In the material below, how many lines contain the string "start"? Reply with the number only.

• Provided records:
·····

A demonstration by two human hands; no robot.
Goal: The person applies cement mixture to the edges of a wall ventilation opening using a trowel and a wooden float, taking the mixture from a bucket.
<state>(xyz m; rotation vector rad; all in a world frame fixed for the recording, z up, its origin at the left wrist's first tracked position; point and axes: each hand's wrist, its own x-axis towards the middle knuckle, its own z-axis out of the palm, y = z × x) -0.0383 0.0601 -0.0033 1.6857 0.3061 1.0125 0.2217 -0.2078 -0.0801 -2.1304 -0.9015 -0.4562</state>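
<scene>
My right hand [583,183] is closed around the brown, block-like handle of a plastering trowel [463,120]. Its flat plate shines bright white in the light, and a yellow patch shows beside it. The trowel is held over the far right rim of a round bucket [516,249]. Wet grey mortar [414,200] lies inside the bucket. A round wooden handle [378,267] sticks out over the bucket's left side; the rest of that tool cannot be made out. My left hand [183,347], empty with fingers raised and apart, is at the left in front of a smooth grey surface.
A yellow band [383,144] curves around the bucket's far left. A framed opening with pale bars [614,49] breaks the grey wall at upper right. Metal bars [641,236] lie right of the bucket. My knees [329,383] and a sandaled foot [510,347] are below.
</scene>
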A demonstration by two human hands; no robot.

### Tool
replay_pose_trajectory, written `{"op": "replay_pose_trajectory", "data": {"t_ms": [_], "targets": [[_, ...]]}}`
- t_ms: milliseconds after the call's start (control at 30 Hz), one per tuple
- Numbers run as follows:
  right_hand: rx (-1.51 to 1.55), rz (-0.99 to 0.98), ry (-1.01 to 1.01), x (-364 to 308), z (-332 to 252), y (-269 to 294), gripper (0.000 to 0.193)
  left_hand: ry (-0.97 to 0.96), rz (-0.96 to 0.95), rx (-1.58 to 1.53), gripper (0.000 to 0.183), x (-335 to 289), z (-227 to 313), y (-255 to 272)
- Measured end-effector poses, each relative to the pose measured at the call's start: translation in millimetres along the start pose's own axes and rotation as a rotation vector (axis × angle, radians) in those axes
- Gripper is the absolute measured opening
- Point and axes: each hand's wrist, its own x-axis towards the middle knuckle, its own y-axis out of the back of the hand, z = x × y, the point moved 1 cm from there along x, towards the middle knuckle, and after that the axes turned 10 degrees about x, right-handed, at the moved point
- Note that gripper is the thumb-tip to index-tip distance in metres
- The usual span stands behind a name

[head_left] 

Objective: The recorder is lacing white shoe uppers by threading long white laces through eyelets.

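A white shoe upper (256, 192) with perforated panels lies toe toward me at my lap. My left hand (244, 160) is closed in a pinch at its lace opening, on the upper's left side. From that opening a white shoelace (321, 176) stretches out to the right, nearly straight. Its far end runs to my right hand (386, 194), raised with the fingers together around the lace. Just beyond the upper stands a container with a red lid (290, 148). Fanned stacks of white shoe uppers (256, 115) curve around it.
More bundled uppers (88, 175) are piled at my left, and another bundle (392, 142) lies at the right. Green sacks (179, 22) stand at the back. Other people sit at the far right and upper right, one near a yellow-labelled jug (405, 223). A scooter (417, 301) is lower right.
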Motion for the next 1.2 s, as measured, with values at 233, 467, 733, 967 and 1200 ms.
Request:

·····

• Written response:
2